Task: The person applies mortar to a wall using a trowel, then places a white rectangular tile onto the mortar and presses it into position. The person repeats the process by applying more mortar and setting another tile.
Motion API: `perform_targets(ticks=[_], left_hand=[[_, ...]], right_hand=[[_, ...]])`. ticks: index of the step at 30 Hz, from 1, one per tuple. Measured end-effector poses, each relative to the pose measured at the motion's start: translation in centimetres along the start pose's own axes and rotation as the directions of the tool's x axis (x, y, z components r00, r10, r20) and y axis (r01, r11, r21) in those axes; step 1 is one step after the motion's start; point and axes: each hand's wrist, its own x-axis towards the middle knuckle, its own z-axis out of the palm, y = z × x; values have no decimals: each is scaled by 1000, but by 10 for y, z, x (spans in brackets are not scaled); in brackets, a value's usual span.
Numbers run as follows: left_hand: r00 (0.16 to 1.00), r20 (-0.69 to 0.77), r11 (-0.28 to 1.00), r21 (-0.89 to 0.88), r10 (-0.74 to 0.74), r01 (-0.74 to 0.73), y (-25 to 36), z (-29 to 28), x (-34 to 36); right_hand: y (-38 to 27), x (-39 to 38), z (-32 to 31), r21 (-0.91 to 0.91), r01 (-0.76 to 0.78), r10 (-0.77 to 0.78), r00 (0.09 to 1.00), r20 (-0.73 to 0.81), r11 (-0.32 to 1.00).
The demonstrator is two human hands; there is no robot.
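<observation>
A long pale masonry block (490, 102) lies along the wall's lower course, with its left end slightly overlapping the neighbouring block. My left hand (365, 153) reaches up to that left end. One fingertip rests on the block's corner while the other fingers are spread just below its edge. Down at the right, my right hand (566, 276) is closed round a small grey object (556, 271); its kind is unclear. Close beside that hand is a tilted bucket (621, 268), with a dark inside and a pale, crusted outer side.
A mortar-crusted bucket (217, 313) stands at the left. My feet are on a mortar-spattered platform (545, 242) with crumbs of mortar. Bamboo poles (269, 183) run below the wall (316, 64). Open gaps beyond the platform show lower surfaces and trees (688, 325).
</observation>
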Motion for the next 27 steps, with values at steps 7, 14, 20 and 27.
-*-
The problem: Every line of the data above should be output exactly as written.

Result for this exercise:
Task: The person applies mortar to a wall using a trowel, then places a white rectangular tile onto the mortar and presses it into position. The person repeats the process by applying more mortar and setting another tile.
Motion API: `perform_targets(ticks=[_], left_hand=[[_, ...]], right_hand=[[_, ...]])`. ticks: index of the step at 30 Hz, from 1, one per tuple. Measured end-effector poses, each relative to the pose measured at the motion's start: translation in centimetres along the start pose's own axes and rotation as the directions of the tool's x axis (x, y, z components r00, r10, r20) and y axis (r01, r11, r21) in those axes; step 1 is one step after the motion's start; point and axes: each hand's wrist, its own x-axis towards the middle knuckle, its own z-axis out of the palm, y = z × x; values have no decimals: each is scaled by 1000, but by 10 for y, z, x (spans in brackets are not scaled); in brackets, a value's usual span.
Numbers run as follows: left_hand: r00 (0.16 to 1.00), r20 (-0.69 to 0.77), r11 (-0.28 to 1.00), r21 (-0.89 to 0.88), r10 (-0.74 to 0.74), r01 (-0.74 to 0.73), y (-25 to 36), z (-29 to 28), x (-34 to 36); right_hand: y (-38 to 27), x (-39 to 38), z (-32 to 31), r21 (-0.91 to 0.91), r01 (-0.76 to 0.78), r10 (-0.77 to 0.78), r00 (0.09 to 1.00), r20 (-0.73 to 0.81), r11 (-0.32 to 1.00).
The demonstrator is two human hands; there is no robot.
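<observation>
A long pale masonry block (490, 102) lies along the wall's lower course, with its left end slightly overlapping the neighbouring block. My left hand (365, 153) reaches up to that left end. One fingertip rests on the block's corner while the other fingers are spread just below its edge. Down at the right, my right hand (566, 276) is closed round a small grey object (556, 271); its kind is unclear. Close beside that hand is a tilted bucket (621, 268), with a dark inside and a pale, crusted outer side.
A mortar-crusted bucket (217, 313) stands at the left. My feet are on a mortar-spattered platform (545, 242) with crumbs of mortar. Bamboo poles (269, 183) run below the wall (316, 64). Open gaps beyond the platform show lower surfaces and trees (688, 325).
</observation>
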Motion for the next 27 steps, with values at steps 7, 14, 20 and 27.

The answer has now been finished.